Items listed in a dataset:
______

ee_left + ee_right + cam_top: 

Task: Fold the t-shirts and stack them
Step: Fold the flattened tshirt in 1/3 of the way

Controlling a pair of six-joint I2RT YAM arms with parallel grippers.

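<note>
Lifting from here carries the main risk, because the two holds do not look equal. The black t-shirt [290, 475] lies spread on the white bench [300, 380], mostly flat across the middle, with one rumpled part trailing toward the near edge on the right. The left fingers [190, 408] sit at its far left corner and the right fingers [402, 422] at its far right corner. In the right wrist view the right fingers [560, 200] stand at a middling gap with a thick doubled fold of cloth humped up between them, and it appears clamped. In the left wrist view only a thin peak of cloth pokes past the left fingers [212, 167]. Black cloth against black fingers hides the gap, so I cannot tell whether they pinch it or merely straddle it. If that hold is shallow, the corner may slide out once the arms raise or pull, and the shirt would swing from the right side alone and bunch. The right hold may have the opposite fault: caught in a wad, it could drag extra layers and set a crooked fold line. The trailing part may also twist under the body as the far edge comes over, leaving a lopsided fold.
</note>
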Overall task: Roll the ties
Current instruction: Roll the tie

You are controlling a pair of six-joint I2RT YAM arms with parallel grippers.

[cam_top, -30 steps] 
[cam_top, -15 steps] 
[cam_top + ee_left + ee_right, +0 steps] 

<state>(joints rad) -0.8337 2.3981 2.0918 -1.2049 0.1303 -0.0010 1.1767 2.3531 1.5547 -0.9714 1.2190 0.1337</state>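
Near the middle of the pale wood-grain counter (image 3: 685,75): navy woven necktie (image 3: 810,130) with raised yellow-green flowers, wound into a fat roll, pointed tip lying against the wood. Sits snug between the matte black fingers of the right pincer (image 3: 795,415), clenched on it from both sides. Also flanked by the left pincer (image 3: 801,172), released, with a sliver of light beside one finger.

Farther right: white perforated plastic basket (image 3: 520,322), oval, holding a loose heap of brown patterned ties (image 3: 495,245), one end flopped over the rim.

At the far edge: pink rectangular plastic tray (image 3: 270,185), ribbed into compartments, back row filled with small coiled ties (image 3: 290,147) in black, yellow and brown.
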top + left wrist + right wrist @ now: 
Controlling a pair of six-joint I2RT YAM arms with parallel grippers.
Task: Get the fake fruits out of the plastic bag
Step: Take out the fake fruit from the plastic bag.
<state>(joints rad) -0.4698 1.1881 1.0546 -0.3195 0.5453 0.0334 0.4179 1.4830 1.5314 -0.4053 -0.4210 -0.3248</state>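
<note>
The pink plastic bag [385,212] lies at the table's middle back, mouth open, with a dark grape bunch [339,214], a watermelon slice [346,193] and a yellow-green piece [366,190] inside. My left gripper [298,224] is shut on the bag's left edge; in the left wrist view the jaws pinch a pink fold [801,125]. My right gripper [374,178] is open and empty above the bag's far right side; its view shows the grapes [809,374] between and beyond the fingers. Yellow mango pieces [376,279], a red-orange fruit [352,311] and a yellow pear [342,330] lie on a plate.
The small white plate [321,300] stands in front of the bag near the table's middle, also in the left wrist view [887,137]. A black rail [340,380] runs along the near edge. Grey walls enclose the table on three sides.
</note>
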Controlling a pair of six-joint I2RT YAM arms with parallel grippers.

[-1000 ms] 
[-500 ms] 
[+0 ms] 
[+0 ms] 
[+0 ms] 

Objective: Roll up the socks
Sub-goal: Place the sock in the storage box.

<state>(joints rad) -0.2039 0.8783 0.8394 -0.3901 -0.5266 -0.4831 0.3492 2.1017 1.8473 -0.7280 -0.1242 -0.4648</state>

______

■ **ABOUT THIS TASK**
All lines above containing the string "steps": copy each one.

■ **RESULT FOR THIS TASK**
[cam_top, -30 steps] 
[cam_top, -15 steps] 
[cam_top + ee_left + ee_right, +0 steps] 

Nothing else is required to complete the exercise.